SHAFAQNA TURKEY – The price of a barrel of Brent oil, which rose to $86.42 yesterday, ended the day at $85.58. The price of a barrel of Brent oil fell by 1.09 percent compared to the closing date at 09:33 today and amounted to $84.65. At the same time, West Texas crude oil (WTI) found buyers at $78.12 per barrel.
The decline in prices was caused by increased concerns about demand after the publication of data on US crude oil inventories and inflation.
The American Petroleum Institute reported that the country’s crude oil inventories are expected to increase by about 10 million 507 thousand barrels last week compared to the previous week. Market expectations were that inventories would fall by 321,000 barrels.
The outlook for stockpiles to rise on perceptions of weak demand in the world’s largest oil consumer is holding prices down.
Official inventory data from the US Energy Information Administration will be released today.
Expectations that the US might raise interest rates also led to a recession and fears about demand, which contributed to lower prices.

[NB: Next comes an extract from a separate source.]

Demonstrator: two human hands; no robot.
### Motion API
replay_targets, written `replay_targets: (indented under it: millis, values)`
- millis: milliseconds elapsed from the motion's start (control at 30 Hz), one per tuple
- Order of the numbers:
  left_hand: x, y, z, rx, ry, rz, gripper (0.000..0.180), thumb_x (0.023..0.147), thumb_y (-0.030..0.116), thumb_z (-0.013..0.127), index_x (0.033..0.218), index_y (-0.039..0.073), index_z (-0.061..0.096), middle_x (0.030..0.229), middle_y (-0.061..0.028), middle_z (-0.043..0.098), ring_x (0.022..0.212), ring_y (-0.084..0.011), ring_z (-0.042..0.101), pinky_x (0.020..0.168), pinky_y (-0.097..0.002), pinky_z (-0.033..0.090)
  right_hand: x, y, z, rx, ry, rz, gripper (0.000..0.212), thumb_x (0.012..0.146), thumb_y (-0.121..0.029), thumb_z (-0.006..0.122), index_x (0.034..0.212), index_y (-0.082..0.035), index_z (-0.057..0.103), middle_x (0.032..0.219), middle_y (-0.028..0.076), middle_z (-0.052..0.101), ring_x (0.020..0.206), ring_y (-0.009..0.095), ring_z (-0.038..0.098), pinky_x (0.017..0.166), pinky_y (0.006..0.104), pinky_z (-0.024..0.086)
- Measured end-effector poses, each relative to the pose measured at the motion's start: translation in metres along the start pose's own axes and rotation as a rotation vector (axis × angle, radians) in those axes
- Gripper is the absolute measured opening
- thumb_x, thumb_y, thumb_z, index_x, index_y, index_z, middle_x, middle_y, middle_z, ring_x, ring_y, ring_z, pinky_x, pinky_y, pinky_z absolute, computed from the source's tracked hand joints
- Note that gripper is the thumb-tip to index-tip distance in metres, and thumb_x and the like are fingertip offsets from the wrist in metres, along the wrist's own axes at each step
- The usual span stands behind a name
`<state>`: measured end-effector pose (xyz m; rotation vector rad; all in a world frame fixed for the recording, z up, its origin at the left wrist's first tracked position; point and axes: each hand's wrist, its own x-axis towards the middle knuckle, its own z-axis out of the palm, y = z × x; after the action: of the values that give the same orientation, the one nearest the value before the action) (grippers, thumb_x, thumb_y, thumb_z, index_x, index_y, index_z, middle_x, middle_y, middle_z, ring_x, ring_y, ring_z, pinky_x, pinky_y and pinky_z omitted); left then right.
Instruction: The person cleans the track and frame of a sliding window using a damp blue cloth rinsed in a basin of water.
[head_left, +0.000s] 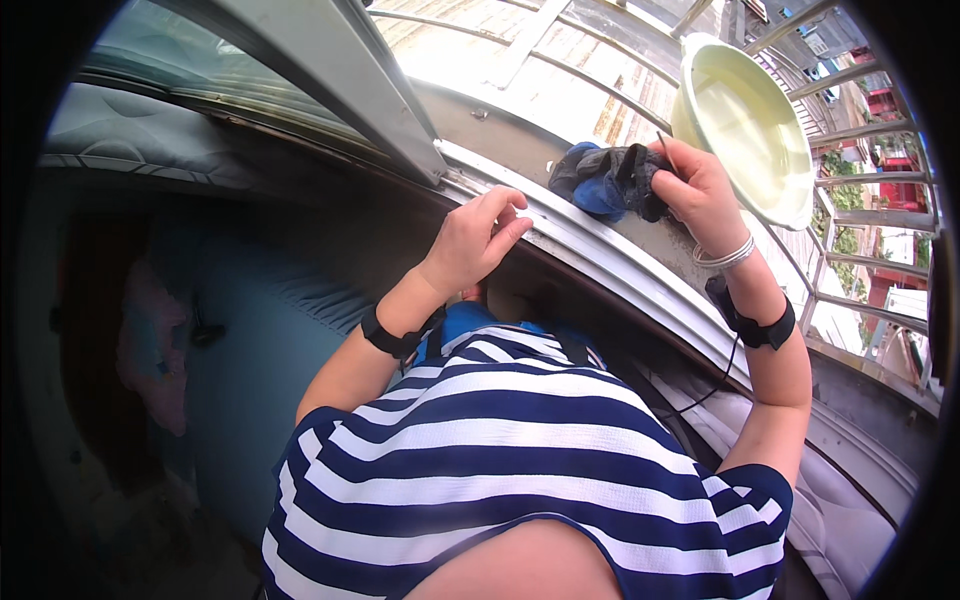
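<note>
A crumpled dark grey and blue cloth [606, 180] hangs from my right hand [697, 196], pinched between thumb and fingers over the window sill. A thin dark strip sticks up by those fingertips; what it belongs to I cannot make out. My left hand [474, 239] hovers near the white sliding-window track [590, 251], its fingers loosely curved and the thumb apart from them, with nothing between. Just beyond my right hand, a pale green plastic basin [745, 130] leans tilted against the metal bars.
Outside the opening runs a metal railing [873, 217], with buildings and greenery below. A window frame [330, 80] with glass stands at the upper left. Patterned padded fabric [150, 135] lies along the inner ledge. Black bands circle both forearms, and a cable hangs from the right one.
</note>
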<state>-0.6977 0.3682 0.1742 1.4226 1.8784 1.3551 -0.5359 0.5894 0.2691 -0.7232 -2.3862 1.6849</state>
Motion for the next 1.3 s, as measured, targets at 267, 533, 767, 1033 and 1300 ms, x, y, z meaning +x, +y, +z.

According to data released yesterday in the US, the annual increase in the consumer price index (CPI), which amounted to 6.5 percent in December, fell to 6.4 percent in January. The CPI also rose 0.5 percent m/m in January. Despite the ongoing slowdown in inflation rates, it should be noted that inflation remained above expectations.
FEED OFFICIALS SUPPORT “HOLE” TONE
US Federal Reserve (Fed) officials remained hawkish in their assessments after the release of the data.
Philadelphia Fed President Patrick Harker said that inflation is not declining quickly and that the 25 basis point interest rate hike should be maintained. New York Fed President John Williams said it could take several years for inflation to return to its 2 percent target, adding that while it has been moderate in recent months, it is still high. Dallas Fed President Lori Logan said the Fed should now be ready to raise interest rates for longer than expected.
On the other hand, an upward revision of the Organization of the Petroleum Exporting Countries (OPEC) forecast for an increase in global oil demand this year eased concerns about demand and limited price declines.
According to OPEC’s monthly oil market report released yesterday, global oil demand is expected to increase by 2,320,000 barrels per day compared to last year and reach about 101,870,000 barrels this year.
The expected economic recovery in China, where restrictions on the COVID-19 outbreak have been lifted, is believed to contribute to this increase.
Today the markets will follow the report on the oil market of the International Energy Agency.
It is argued that technically the $84.86 to $85.03 range for Brent oil can be seen as resistance, and the $84.69 to $84.52 range as support.